Northeastern Adopts New Sustainability Program
This week, Northeastern University became Boston’s first college to join the Real Food Challenge, which is a national campaign through which colleges pledge to purchase 20 percent of their food from local, sustainable sources.
The Real Food Challenge will begin this fall at Northeastern’s International Village dining hall. A small group of students will work with dining services to process invoices, and they will break down the “real food” being provided into four categories: community based, fair, ecologically sound, and humane. In a report for Northeastern, Maureen Timmons, the director of dining services at Northeastern, said:
“We’re thrilled about this commitment. It takes all the work we’ve been doing on sustainability to a whole new level. We give the students a lot of credit for their commitment to the issue and for working so closely with us.”
According to the report, Northeastern’s participation in the Real Food Challenge will continue the university’s commitment to green initiatives and sustainability.
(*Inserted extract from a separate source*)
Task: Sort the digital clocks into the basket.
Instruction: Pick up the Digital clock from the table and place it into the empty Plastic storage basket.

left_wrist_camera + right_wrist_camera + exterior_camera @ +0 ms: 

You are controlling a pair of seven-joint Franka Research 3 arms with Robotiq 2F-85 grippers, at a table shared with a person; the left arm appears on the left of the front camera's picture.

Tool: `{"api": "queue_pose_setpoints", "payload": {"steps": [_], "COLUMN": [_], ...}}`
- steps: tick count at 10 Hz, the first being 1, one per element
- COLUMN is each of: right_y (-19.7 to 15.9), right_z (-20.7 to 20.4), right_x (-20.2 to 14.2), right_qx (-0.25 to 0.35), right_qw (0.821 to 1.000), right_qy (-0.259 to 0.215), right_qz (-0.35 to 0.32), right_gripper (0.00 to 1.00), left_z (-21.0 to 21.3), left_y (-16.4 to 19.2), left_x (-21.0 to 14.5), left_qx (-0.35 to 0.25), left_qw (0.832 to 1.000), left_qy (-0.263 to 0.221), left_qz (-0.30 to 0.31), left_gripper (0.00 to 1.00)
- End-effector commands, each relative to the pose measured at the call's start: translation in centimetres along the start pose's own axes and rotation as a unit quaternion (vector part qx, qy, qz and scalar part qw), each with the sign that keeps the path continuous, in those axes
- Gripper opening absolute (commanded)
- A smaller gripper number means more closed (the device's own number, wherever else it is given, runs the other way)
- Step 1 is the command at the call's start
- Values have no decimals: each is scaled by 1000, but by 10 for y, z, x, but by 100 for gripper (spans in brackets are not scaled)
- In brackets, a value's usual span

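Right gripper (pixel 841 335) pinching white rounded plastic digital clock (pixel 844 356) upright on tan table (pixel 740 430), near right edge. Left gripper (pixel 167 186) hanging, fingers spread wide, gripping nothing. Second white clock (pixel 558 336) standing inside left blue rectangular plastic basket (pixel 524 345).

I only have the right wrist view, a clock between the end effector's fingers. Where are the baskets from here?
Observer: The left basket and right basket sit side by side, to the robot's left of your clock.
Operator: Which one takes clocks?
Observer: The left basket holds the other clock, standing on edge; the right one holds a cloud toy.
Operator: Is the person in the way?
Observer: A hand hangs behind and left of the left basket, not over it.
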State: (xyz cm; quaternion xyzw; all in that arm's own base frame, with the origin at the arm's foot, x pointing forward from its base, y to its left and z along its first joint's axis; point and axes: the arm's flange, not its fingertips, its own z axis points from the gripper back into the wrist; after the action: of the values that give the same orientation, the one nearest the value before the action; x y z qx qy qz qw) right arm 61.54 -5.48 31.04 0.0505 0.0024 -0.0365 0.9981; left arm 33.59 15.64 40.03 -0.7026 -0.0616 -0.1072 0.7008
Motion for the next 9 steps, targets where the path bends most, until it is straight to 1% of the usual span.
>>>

Two of the seven 3-star certified “Green Restaurants” in Mass. (restaurants that are awarded stars are environmentally responsible, and excel at waste reduction, recycling, and sustainability) located on Northeastern’s campus (The International Village Dining Hall, Peet’s Coffee, and Jamba Juice), plus the university’s compost system processes nearly 700 tons of compost each year.
Timmons says that it was the students’ dedication to the issue that led to the university’s decision to adopt the program. The School of Public Policy and Urban Affairs will offer a course in the spring dedicated to Northeastern’s involvement in the sustainability movement, too.
Tricia Kiefer, one of the students who was heavily involved in the campaign last year, is excited about Northeastern’s willingness to adopt the program. She graduated last fall and now works for the Real Food Challenge. In the report, she said:
“Our campaign on campus has been really dynamic. The core group of students has worked hard this semester to unify students, staff, and the administration around this important common goal.”